== Problem requirements ==
Which lines in the records below contain the word "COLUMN"? Copy each one out.

-------------------------

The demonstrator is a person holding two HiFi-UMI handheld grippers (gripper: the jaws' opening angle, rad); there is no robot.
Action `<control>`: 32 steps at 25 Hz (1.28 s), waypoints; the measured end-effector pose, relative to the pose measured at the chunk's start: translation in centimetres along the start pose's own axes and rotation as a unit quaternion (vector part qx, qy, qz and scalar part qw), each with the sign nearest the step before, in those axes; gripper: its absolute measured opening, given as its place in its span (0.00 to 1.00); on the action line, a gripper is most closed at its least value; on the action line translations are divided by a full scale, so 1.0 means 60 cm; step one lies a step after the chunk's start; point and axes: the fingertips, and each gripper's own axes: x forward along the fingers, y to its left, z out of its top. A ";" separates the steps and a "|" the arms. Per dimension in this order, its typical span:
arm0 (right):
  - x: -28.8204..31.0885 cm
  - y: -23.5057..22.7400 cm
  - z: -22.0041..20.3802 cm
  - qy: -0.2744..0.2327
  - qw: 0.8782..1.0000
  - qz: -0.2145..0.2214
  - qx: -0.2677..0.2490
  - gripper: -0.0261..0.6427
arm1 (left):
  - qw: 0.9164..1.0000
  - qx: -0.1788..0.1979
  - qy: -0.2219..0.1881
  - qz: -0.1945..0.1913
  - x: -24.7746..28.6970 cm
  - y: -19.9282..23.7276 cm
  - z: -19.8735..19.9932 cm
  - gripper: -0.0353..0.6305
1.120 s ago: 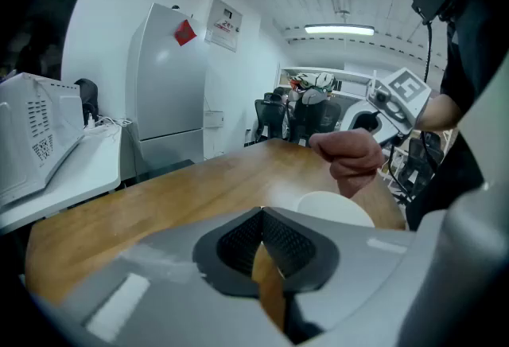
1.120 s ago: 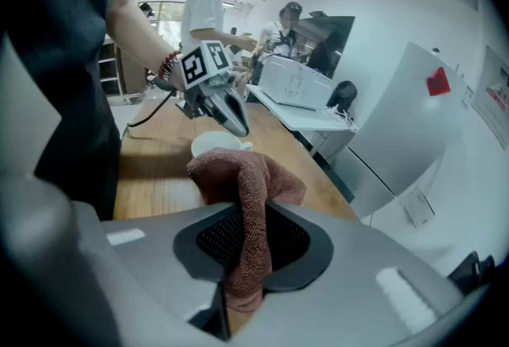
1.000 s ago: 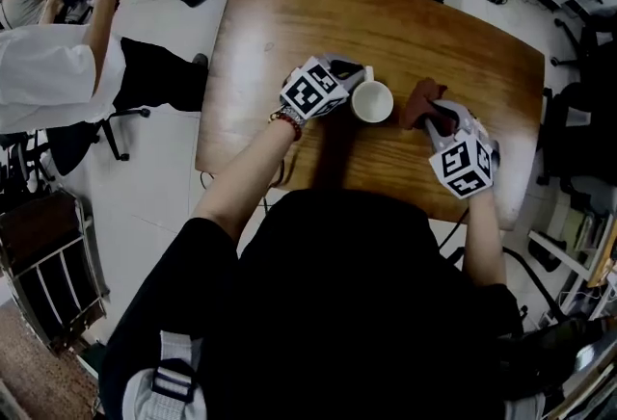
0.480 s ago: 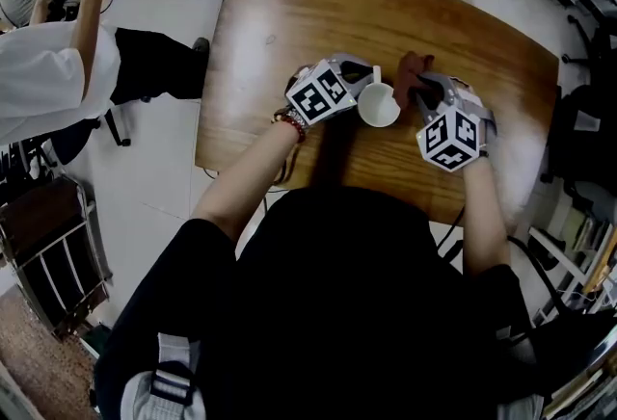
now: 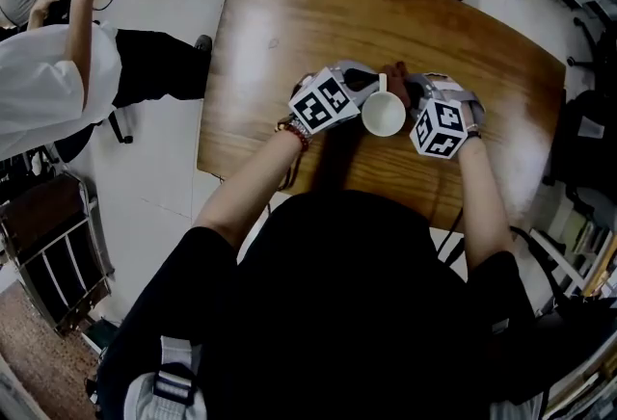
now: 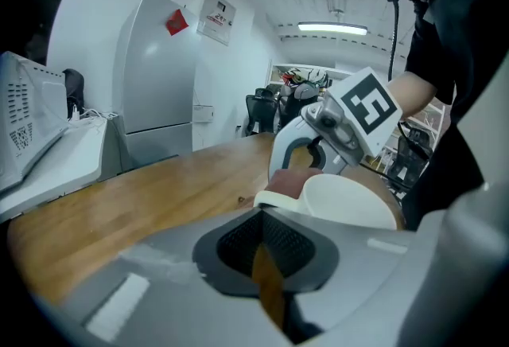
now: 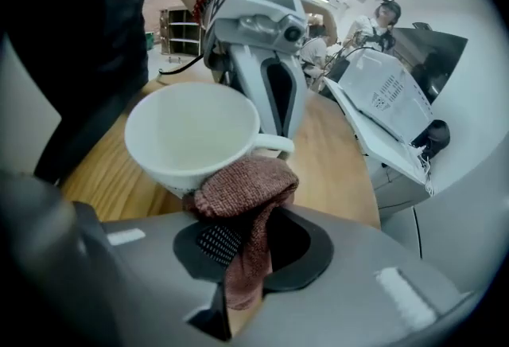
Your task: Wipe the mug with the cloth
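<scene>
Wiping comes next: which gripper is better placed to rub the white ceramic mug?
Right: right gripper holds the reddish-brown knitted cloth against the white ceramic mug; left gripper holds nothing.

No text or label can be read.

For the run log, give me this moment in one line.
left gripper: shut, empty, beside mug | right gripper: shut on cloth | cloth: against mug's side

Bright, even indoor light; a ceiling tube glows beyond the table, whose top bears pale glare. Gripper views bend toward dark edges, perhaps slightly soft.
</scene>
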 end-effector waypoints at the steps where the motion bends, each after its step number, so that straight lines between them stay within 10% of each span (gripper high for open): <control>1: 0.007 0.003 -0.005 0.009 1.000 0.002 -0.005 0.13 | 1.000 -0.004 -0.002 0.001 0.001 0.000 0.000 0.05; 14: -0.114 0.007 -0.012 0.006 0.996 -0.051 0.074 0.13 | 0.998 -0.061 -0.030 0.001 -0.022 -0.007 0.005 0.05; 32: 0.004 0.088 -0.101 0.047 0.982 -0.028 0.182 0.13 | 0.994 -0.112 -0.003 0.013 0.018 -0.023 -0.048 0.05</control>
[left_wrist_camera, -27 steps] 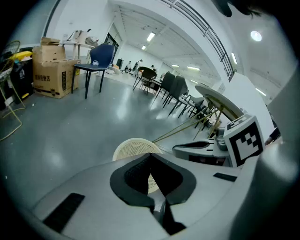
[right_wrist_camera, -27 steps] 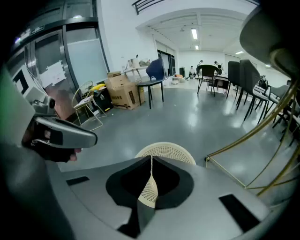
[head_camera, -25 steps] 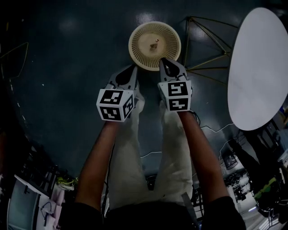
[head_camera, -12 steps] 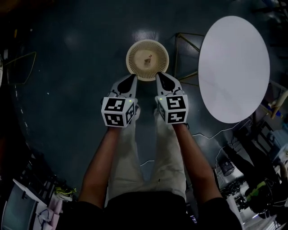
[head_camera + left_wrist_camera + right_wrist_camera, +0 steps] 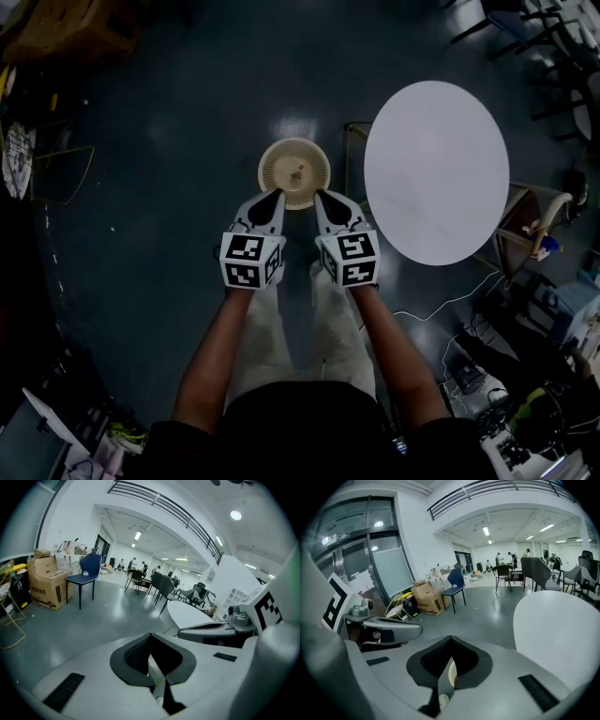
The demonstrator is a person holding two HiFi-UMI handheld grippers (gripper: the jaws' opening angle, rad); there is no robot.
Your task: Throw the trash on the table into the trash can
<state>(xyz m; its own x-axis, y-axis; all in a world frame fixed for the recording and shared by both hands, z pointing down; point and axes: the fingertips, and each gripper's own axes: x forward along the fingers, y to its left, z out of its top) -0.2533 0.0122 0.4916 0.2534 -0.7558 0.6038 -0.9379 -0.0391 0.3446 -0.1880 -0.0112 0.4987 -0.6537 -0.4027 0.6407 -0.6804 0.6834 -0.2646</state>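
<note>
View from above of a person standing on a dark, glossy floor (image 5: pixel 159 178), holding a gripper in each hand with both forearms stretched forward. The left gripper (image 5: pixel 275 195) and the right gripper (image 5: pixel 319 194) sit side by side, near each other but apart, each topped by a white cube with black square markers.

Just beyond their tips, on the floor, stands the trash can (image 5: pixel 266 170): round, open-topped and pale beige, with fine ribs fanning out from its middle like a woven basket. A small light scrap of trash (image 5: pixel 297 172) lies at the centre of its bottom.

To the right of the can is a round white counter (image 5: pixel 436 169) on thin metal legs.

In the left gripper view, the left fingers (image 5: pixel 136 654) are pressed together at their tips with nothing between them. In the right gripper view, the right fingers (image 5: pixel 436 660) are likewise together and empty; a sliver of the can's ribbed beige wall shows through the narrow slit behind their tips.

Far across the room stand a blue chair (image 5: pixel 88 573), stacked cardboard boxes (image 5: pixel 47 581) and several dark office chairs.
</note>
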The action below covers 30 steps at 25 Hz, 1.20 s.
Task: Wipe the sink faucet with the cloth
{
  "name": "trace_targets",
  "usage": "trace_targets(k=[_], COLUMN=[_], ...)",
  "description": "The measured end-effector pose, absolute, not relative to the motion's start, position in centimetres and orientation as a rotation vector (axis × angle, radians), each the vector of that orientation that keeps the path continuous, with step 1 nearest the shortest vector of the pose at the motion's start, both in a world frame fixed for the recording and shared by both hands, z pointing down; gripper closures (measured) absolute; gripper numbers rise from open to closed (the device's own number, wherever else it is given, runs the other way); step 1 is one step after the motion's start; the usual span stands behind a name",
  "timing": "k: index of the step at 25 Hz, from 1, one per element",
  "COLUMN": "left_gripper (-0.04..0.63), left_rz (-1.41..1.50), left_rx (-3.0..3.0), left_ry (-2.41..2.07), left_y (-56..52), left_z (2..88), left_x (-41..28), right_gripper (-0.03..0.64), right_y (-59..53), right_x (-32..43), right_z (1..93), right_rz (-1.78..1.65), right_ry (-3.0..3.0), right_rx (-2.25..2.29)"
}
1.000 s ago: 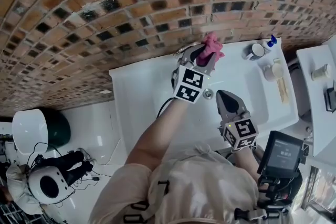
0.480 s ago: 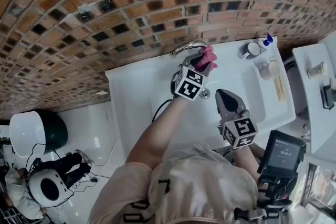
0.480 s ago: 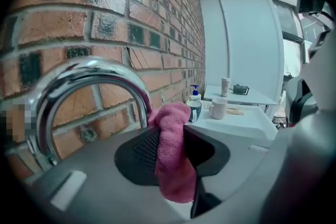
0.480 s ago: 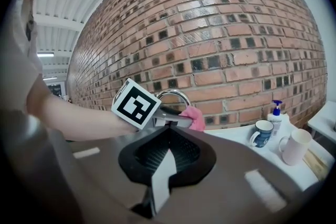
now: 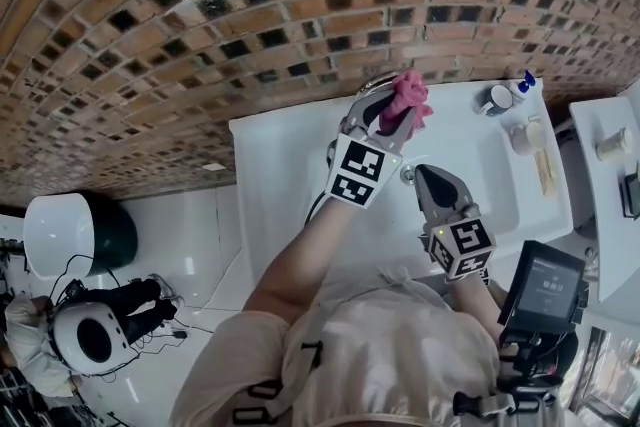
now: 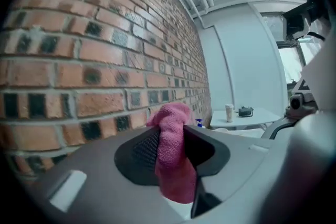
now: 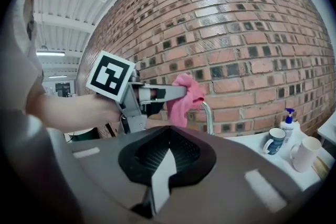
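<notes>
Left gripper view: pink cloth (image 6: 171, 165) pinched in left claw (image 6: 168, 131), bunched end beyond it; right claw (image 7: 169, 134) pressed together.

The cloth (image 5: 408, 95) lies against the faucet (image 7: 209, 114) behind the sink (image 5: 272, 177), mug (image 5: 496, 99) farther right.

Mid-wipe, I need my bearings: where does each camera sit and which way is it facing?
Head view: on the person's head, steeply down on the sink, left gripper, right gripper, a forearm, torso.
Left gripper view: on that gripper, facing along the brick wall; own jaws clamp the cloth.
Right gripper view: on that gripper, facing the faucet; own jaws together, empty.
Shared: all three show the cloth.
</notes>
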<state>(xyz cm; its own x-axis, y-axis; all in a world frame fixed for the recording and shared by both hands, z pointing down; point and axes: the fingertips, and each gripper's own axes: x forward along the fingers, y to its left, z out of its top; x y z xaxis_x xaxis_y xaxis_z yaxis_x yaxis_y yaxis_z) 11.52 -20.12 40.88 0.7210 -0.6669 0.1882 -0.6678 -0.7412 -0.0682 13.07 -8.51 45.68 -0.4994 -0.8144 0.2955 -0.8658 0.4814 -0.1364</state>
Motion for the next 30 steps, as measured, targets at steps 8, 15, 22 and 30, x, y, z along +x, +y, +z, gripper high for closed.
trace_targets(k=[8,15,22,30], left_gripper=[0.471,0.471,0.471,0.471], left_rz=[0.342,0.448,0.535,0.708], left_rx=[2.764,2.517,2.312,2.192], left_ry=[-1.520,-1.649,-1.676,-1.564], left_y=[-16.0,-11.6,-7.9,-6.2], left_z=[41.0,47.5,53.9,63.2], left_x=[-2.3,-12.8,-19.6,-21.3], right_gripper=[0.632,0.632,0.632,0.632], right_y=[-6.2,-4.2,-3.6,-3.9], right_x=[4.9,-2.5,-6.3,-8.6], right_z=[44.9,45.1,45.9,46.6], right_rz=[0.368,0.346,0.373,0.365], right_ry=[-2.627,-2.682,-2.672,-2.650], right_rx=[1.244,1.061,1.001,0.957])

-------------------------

== Response for this exercise ==
  "usage": "trace_targets(k=[_], COLUMN=[_], ...)",
  "COLUMN": "left_gripper (-0.04..0.63), left_rz (-1.41..1.50), left_rx (-3.0..3.0), left_ry (-2.41..2.07), left_y (-56..52), left_z (2..88), left_x (-41..28), right_gripper (-0.03..0.64), right_y (-59..53), right_x (-32..43), right_z (1..93), right_rz (-1.78..1.65), right_ry (-3.0..3.0), right_rx (-2.25..2.29)"

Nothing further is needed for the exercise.